The Orange Line (labeled as the Purple Line on maps prior to 2006) is a  light rail line operated by the Dallas Area Rapid Transit system in Dallas, Irving, Richardson and Plano, Texas. It runs from DFW Airport via downtown Dallas to Plano.

Route 

The line's current northwestern terminus is DFW Airport Station, located inside Dallas/Fort Worth International Airport.  The line proceeds southeast through Irving, providing service to the Irving Convention Center, Las Colinas, and the University of Dallas, before merging with the Green Line north of Bachman Station and proceeding southwest to Downtown Dallas.  The Orange Line shares the rest of its route with existing light rail lines, with stops along the Green Line from Bachman to Victory Station, through downtown Dallas on a corridor shared with the Green Line, Blue Line, and Red Line, and then northward along the Red Line corridor through Richardson to Plano.

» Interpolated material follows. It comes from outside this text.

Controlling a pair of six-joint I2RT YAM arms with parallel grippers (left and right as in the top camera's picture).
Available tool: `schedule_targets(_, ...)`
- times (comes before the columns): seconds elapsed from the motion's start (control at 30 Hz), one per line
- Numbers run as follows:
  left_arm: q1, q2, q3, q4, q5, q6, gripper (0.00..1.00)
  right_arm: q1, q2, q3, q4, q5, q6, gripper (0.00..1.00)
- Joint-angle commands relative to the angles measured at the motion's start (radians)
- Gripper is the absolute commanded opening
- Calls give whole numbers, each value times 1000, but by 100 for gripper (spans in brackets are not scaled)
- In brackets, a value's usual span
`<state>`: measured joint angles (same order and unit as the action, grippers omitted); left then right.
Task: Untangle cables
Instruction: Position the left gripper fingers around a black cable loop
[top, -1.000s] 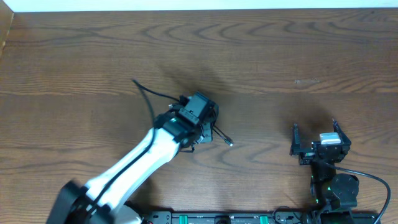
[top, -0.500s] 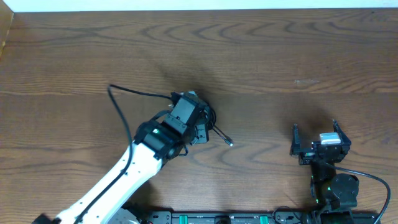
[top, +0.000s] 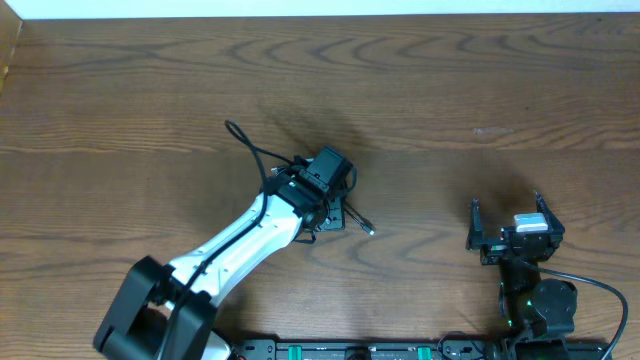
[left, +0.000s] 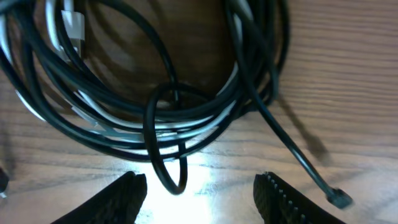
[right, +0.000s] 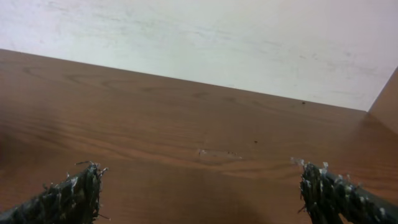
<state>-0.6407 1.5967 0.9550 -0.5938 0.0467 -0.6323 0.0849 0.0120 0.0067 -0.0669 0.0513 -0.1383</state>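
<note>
The cables (left: 205, 109) lie in a tangled coil on the wooden table, several black cords with a white one (left: 78, 28) threaded through. A small black loop (left: 166, 137) hangs down from the coil to just ahead of my left gripper (left: 200, 194), which is open with nothing held. One black plug end (left: 339, 198) trails to the right. From overhead, the left gripper (top: 328, 190) hovers over the coil, hiding most of it. A black strand (top: 250, 150) arcs out to its left, and the plug (top: 370, 231) pokes out at the right. My right gripper (top: 507, 213) is open and stands far from the cables.
The right gripper (right: 202, 193) faces bare wood and a pale wall (right: 199, 37). The arm bases and a black rail (top: 350, 350) line the table's near edge. The table's far edge (top: 320, 16) meets that wall.
My left gripper has opened and let go of the cables. It swung left, then back right over the coil. The loose black strand swept along with it. The right arm has not moved.
</note>
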Motion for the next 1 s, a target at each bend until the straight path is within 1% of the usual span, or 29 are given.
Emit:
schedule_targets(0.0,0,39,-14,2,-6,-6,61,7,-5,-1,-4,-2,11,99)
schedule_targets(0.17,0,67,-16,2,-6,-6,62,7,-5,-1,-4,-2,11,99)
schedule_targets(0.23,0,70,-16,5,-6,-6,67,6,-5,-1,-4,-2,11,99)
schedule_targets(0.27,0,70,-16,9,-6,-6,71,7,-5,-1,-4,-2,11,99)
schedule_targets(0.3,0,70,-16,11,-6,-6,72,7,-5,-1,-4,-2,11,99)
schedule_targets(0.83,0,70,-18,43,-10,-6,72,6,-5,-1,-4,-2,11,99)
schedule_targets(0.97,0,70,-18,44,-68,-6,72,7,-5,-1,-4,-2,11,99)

Planned future Orange Line stations include a DFW North Station loop and an eastern extension down Scyene Road to Masters Drive (previously planned as a Green Line expansion).

History

Planning and construction 
The Orange Line was planned as an extension to the DART Light Rail system at least as early as 2006, when DART's 2030 System Plan described a "Northwest Corridor" route with expected revenue service to both Love Field and DFW Airport by 2013.

On March 12, 2007, the City of Dallas officials and DART made an agreement to make Love Field Station a surface-level facility, concluding a long debate over whether or not to make it an underground station closer to the airport.

On December 5, 2007, the Dallas Morning News ran a story reporting that DART President Gary Thomas said a previous cost estimate of $988 million was too low. The new cost estimate for the 14-mile project was $1.8 – $1.9 billion, he said. The $900 million overrun in costs caused considerable outrage among political leaders in Irving, Texas, the city the line runs through on its way to Dallas/Fort Worth International Airport. The Irving leaders conducted an inquiry into the cost overruns. Texas State Representative Linda Harper Brown sent an official letter to Mr. Thomas also inquiring about the project's cost overruns.

In February 2010 DART officials warned that the first two phases of the Orange Line might be delayed due to TXDOT problems along State Highway 114, which the Orange Line route follows. Utility relocation and road construction was expected to delay access to portions of the construction area where the rail line and highway intersect. DART estimated that the delay could push the opening of the Las Colinas extension from December 2011 to August 2012; however, DART also advised that it was determined to keep the original schedule and minimize any delays.

In June 2010, DART placed new Orange Line construction on indefinite hold due to declining revenue.  However, on September 15, 2010, the agency said that due to cost savings and federal funds, the plans for the line have been revived.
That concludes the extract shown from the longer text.